In an environment of constant regulatory, geopolitical, and supply chain change, adaptability becomes a strategic advantage.
Today, the most resilient organizations are not simply those with the most automation, but the ones who can change automation rapidly and maintain governance of supplier management.
What Actually Changes When Supplier Work Is Automated Properly
When supplier workflows are orchestrated end-to-end, the impact is immediate and measurable.
Supplier onboarding becomes faster and safer. Compliance checks are embedded instead of bolted on. Approvals automatically move to the right people at the right time. Exceptions don’t disappear, but they become visible, traceable, and manageable.
At AutoNation, moving suppliers into a centralized, self-service environment dramatically reduced dependency on support teams. Suppliers gained visibility, internal teams regained time, and operational friction dropped.
Here, automation removed the manual supplier data workflows that feed to all ERPs and freed up teams for higher-value work.
Why Supplier Automation Is Now a Risk Decision
Automation has often been framed as an efficiency play and a way to reduce headcount or speed up transactions.
That framing is outdated. Today, manual supplier processes represent compliance and operational risk:
- Compliance gaps go unnoticed
- Approvals stall without accountability
- Critical supplier data falls out of sync
- Organizations react to issues instead of anticipating them
In this context, automation is no longer optional but a important control mechanism.

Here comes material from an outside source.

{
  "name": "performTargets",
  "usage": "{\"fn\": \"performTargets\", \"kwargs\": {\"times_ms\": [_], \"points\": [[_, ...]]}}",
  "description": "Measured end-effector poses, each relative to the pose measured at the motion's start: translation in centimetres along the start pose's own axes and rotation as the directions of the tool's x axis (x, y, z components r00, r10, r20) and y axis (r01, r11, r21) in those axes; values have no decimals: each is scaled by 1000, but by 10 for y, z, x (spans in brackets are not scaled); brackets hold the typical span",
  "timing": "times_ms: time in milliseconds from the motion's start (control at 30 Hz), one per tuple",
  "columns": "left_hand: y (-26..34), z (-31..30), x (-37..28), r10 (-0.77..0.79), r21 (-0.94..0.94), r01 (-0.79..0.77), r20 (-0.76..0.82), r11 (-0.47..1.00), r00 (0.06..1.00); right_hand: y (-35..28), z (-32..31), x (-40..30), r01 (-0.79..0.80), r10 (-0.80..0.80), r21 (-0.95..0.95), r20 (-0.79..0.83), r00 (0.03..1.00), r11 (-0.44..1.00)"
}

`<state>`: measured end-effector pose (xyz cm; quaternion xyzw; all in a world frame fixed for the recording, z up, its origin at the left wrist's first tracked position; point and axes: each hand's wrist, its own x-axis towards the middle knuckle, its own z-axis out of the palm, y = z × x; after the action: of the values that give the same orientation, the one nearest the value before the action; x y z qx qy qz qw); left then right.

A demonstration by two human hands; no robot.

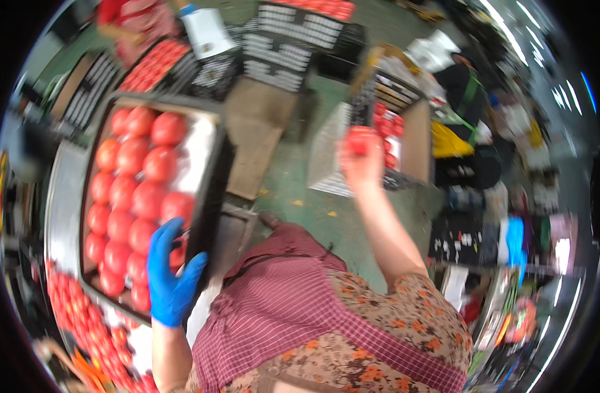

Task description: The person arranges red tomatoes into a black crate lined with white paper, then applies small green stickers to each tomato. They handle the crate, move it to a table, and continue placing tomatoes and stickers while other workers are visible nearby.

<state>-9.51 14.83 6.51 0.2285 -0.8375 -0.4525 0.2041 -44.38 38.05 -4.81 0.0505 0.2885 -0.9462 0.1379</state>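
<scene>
Several rows of red tomatoes (123, 196) lie in a black-rimmed shallow crate (216, 162) on my left, over a pale liner that shows at its upper right. My left hand (171, 277), in a blue glove, reaches over the crate's near right side. Its thumb and fingers curve around a tomato (179, 253) at that edge; the glove partly covers it. Out to the right, my bare right hand (361, 162) is shut on another red tomato (360, 139), slightly blurred. It is above the left side of an open box (417, 142) with more tomatoes (390, 125) inside.
Stacked black crates (277, 54) stand ahead, beside a flattened cardboard piece (253, 137). Another person (142, 24) is at the upper left by a tomato crate (155, 64). Small tomatoes (91, 329) lie at the lower left. Bags and goods (457, 142) crowd the right side.
</scene>
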Motion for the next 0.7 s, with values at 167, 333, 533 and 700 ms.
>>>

When supplier management processes are orchestrated:
- Policies are enforced consistently
- Data flows predictably
- Risk signals surface earlier
- Accountability is built into the process
Automation becomes a way to contain supplier complexity, not exacerbate it.
When Automation Becomes Operational Control
A common hesitation among senior leaders is the fear of losing control, that automation will reduce visibility or remove judgment from critical decisions.
In reality, the opposite is true. When supplier processes are manual, control lives in people’s heads, inboxes, and personal spreadsheets. It is fragile, opaque, and difficult to scale.
- When processes are orchestrated, control is explicit.
- Rules are visible.
- Decisions are auditable.
- Exceptions are intentional, not accidental.
This is the point where automation shifts from a perceived risk to a source of operational control.
What Comes Next
Once supplier data is trusted, and supplier work is orchestrated end-to-end, something interesting happens. Productivity appears because unnecessary manual work disappears.
That is the turning point. And it’s where the conversation shifts from automation to impact. This year, the question is no longer whether supplier management work can be automated. The question is whether organizations can afford to keep running it manually.
When you can automate supplier management work properly, teams don’t just move faster; they finally get their time back.
This is what it means to reinvent supplier management as a strategic capability — moving from manual effort to automated control, with trusted supplier data at scale.